Your assignment: Starting from the line with "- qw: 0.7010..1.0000" and going up to and including the line with "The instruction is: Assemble", copy the listing below exactly. Leave all images out.

=====

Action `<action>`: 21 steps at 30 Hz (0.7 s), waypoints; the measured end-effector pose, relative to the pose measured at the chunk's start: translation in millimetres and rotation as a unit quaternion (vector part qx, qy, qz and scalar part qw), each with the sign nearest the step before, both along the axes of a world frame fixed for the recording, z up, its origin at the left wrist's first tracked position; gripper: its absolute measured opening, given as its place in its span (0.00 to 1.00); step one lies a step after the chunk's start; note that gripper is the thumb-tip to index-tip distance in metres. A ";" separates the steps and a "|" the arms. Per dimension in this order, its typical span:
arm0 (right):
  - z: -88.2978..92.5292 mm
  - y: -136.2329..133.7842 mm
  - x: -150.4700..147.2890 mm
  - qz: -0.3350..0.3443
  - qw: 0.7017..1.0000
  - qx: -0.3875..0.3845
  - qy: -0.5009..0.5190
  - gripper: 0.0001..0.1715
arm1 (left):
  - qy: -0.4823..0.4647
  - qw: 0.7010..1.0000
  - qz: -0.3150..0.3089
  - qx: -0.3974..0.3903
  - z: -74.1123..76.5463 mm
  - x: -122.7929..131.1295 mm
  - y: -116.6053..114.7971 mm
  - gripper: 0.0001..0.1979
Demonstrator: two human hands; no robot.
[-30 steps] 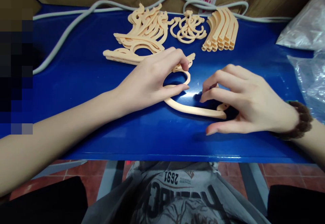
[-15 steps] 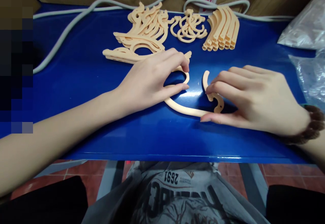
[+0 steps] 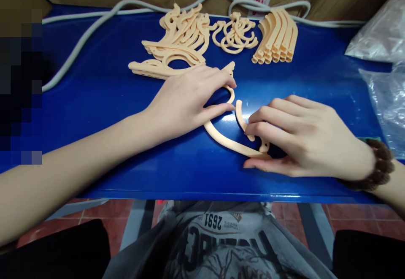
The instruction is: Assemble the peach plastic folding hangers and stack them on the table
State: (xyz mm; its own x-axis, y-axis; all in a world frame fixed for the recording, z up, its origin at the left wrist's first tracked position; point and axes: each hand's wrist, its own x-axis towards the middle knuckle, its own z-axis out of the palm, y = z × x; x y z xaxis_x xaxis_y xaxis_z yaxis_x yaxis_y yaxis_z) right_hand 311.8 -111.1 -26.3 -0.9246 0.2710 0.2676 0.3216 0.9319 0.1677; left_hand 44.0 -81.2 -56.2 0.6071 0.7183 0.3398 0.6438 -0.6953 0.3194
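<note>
My left hand (image 3: 190,101) lies over a beige plastic hanger piece (image 3: 232,95), its thumb and fingers bent round it; a small loop shows between the fingertips. From beneath that hand a long curved beige arm (image 3: 228,142) runs to my right hand (image 3: 294,137). The right thumb presses near the arm's far end, while the fingers grip a short curved piece (image 3: 239,116) whose upper tip stands close to my left thumb. A bent end with a small hole (image 3: 264,144) shows between right thumb and fingers. How these pieces join is hidden by my hands.
Behind my hands on the blue table (image 3: 104,152) lie a pile of beige hanger arms (image 3: 186,30), a heap of hooks (image 3: 236,34) and a stack of curved tubes (image 3: 278,36). A white cable (image 3: 85,38) runs along the back, before cardboard. Clear plastic bags (image 3: 379,34) lie right.
My right hand has moved left and toward me, bringing the short curved piece nearer my left thumb. The long arm's right end swung toward the table's front edge. My left hand barely shifted.
</note>
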 end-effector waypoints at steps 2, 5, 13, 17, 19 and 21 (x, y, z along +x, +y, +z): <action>0.0 0.0 -0.4 0.009 1.000 -0.011 0.002 0.28 | 0.007 1.000 0.000 0.000 1.1 0.3 -0.5 0.18; -0.1 0.5 -1.0 0.021 1.000 -0.023 0.005 0.26 | 0.013 1.000 -0.003 -0.003 2.3 1.0 -1.4 0.19; -1.7 1.5 -2.0 0.048 0.997 -0.058 0.014 0.16 | 0.013 1.000 -0.009 -0.006 2.0 1.7 -0.8 0.17; -1.4 2.5 -1.2 0.048 0.996 -0.065 0.022 0.09 | 0.014 1.000 -0.014 -0.010 2.0 1.1 -0.2 0.19; -1.7 3.8 -0.6 0.046 0.996 -0.071 0.023 0.08 | 0.010 1.000 -0.016 -0.016 1.9 0.8 -0.1 0.19; -2.5 5.8 0.5 0.042 0.996 -0.077 0.024 0.07 | 0.008 1.000 -0.019 -0.019 1.6 0.7 -0.2 0.20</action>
State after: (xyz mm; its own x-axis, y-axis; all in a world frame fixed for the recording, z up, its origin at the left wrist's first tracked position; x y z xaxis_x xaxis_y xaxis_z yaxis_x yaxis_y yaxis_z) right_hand 312.3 -105.3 -28.7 -0.9330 0.2336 0.2738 0.2450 0.9695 0.0075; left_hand 44.7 -81.3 -54.6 0.6399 0.7061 0.3032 0.6219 -0.7076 0.3353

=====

Result of the exercise:
  - qw: 0.7010..1.0000
  - qz: -0.3150..0.3089
  - qx: -0.3974..0.3903
  - z: -74.1123..76.5463 mm
  - x: -122.7929..131.1295 mm
  - y: -116.6053..114.7971 mm
  - gripper: 0.0001..0.1979
Demonstrator: two human hands; no robot.
[-30 steps] 
[-15 steps] 
[+0 steps] 
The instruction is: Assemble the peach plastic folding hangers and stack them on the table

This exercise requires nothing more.